4) Seluruh anggota tim yang melaksanakan prosedur berbagi
tanggung jawab untuk memastikan bahwa ‘Time-Out’ dijalankan.
Ini berarti jika ketua tim gagal memprakarsa ‘Time-Out’ dengan
alasan, semua anggota tim bertanggung jawab untuk mengingatkan
ketua Tim bahwa itu harus terjadi
5) Bila ditemukan ketidak cocokan atau ketidak sepakatan didalam
verifikasi saat ‘Time-out’ atau pada setiap titik perjalanan pasien
maka prosedur harus ditunda sampai masalah terselesaikan. Hanya
untuk alasan urgensi klinis prosedur dapat dimulai. Pembenaran
untuk melakukan prosedur dengan adanya inkonsistensi harus
didokumentasikan oleh dokter/procedularist ke dalam rekam
medik pasien segera sesudah prosedur selesai dilaksanakan dan
formulir laporan kejadian juga harus dilengkapi.
6) Bila langkah verifikasi sebelumnya memuaskan tetapi pada saat
‘Time-Out’ ditemukan inkonsistensi dalam informasi atau
ketidaksepakatan dalam verifikasi maka laporan kejadian harus
dilengkapi meskipun masalah terselesaikan dengan memuaskan.

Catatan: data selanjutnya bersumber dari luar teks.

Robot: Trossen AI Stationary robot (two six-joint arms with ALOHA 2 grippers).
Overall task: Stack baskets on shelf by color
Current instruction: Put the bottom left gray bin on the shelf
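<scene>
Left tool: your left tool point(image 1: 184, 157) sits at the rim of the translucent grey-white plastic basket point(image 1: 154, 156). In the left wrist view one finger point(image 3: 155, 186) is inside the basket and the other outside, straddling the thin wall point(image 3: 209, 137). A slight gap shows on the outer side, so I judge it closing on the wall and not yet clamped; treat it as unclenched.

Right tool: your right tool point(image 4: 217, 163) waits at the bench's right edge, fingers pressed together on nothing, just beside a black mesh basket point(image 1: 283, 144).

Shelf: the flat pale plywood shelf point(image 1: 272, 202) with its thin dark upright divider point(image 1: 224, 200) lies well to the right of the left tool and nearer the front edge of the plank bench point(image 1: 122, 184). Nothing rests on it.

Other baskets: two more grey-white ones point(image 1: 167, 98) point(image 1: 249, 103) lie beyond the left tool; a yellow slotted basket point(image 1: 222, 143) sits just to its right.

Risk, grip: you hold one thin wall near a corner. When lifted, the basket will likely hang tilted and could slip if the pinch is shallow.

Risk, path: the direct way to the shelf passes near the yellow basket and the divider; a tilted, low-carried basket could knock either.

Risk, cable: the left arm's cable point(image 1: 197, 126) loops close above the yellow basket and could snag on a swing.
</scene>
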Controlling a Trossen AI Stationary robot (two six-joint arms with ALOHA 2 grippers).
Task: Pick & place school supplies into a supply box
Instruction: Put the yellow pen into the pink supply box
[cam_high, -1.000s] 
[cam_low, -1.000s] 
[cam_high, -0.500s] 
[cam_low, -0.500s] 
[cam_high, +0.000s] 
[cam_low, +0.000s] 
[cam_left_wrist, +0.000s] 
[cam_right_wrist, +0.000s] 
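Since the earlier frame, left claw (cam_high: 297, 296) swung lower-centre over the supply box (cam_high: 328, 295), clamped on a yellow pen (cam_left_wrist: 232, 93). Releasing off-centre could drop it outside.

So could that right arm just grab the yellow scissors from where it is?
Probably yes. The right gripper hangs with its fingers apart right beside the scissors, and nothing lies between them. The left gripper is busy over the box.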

7) Jika terjadi ketidaksepakatan dalam situasi emergensi yang
ekstrim, ahli bedah/procedularist bertanggung jawab untuk
perawatan pasien dan harus menentukan tindakan yang paling
sesuai.
8) Proses-proses tersebut harus tidak menghalangi penggunaan
kebijaksanaan dokter yang mengobati untuk merubah prosedur
dengan alasan penilaian klinis. Akan tetapi, perubahan yang
signifikan harus tetap didokumentasikan dan harus
dikomunikasikan dengan seluruh anggota tim yang melaksanakan
prosedur serta dicatat dalam rekam medik pasien.